You put your fingers in your mouth, you put your toys in your mouth and from time to time we put our fingers to check whether these teeth are out already now so that your problems with them are over.

Every time when I hear you crying, when I even hear you squeal like you would or when I even see your face starting to get red, about to cry, I want to pick you up, hold you in my arms and do whatever it is that can make you feel comfortable again. I know my kisses cannot take your uneasiness. I know swinging you from one side to the other cannot make your pain disappear but I know when you are in my arms, with your face at my neck and shoulder, you can feel my love. Sometimes this makes you relax and you can fall asleep, your breath still on my neck.

Sometimes I regret that I don’t have the unfailing possibility to soothe you that your mother has – nature has just not provided men with this. But seeing you in comfort, satisfied and finally relaxing again, in any way, makes me flow over with love.

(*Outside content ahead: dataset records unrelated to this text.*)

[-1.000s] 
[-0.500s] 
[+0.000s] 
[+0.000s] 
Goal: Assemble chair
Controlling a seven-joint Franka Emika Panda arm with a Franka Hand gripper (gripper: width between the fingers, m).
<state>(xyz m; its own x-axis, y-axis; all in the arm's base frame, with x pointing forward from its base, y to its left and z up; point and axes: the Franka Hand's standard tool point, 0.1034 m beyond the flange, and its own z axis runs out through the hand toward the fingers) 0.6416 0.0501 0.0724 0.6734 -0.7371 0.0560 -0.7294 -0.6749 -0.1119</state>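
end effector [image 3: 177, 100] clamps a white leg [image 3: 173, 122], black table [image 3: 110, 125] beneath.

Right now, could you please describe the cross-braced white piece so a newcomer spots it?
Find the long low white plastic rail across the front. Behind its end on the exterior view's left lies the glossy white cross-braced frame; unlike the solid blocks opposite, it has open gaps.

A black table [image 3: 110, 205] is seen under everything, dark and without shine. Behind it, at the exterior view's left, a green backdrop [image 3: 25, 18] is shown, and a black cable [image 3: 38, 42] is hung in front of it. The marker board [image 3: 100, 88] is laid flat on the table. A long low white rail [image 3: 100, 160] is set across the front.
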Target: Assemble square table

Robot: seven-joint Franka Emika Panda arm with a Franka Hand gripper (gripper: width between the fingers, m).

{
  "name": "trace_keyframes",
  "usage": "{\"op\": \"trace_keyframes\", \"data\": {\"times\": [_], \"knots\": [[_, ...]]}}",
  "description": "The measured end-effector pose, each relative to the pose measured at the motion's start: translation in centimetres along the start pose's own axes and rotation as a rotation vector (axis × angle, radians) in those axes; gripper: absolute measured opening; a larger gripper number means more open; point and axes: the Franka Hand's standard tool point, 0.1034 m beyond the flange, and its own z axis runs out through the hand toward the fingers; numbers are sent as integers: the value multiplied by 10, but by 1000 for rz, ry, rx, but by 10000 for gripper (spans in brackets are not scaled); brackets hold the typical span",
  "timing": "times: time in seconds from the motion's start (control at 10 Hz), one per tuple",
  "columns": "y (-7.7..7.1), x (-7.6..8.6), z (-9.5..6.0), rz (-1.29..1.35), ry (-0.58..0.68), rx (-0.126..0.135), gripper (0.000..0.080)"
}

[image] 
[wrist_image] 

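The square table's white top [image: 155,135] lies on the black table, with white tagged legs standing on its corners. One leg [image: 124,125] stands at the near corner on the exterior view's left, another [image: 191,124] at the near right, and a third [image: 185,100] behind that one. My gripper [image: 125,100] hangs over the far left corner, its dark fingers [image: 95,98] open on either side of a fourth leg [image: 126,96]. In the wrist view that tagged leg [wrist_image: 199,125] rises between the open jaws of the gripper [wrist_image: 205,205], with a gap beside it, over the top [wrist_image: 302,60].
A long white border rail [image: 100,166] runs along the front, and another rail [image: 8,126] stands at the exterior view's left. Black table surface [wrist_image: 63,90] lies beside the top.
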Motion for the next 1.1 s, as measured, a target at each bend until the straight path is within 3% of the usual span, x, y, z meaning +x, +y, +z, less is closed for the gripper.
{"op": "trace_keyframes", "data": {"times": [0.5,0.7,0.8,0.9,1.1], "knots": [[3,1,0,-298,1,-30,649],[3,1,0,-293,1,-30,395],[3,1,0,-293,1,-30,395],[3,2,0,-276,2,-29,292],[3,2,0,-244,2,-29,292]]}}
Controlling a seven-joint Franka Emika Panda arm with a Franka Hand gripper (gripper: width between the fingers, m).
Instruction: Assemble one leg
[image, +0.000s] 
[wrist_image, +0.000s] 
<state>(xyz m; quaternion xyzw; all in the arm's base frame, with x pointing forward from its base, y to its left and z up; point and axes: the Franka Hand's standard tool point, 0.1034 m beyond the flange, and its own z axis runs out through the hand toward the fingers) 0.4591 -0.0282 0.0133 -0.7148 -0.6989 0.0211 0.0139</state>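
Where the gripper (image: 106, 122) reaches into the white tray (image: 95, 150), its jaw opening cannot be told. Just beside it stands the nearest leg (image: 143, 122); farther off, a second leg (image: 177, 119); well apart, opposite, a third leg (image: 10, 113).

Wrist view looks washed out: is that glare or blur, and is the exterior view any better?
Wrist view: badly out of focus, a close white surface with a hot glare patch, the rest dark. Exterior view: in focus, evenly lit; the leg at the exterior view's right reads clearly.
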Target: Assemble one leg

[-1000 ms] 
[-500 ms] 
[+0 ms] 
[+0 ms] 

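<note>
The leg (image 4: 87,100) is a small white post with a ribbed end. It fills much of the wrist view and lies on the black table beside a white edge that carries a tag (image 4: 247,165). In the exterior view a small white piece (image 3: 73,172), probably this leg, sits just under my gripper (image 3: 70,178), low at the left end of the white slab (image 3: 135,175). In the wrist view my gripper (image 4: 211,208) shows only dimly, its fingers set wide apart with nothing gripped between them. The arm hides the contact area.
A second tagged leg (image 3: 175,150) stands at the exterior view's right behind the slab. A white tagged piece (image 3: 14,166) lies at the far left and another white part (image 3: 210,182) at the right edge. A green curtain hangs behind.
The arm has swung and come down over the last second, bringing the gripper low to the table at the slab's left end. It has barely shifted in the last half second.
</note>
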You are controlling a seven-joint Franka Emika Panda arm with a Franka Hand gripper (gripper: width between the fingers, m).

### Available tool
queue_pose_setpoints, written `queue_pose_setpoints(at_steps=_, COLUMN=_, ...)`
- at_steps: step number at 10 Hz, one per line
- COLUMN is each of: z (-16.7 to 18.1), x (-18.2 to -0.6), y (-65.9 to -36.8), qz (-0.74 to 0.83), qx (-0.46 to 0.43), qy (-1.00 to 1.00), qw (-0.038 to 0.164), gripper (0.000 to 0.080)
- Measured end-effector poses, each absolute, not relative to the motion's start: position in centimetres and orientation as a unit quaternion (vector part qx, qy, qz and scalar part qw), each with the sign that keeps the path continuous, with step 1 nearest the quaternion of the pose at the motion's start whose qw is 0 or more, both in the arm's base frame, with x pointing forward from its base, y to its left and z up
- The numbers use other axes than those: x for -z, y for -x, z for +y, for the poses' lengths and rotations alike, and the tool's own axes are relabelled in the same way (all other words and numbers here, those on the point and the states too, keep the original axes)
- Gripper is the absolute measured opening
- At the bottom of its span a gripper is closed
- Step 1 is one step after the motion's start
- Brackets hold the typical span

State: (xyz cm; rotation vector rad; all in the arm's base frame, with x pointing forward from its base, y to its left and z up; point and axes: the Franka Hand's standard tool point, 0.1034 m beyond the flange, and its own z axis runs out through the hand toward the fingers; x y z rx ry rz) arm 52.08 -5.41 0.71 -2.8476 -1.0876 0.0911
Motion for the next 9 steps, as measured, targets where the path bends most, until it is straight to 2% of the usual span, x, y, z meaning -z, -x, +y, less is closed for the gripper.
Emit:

I love you baby and what makes me happy again in this situation is that we all have gone through this but nobody remembers it. Once you read this, you will also have forgotten – in fact, you forget it each time when you get better. Then you laugh and smile, not thinking of fever dreams or aching gums, even though you are obviously exhausted. The whole night long your mother and I have been feeling your hot forehead but in the morning you woke up, sat up straight away and gave us your big smile like every morning. You are a happy girl after all!

This all will bring one good thing: your teeth will finally come so that you can bite off and chew the few things that you have not eaten yet!

I realize that you, maybe in your teenage now, might read these lines and think that I am overly sentimental. But then again I guess you know me by now and know who I am – your loving father, who is not only crazy for you but never hesitates to express this in words and actions.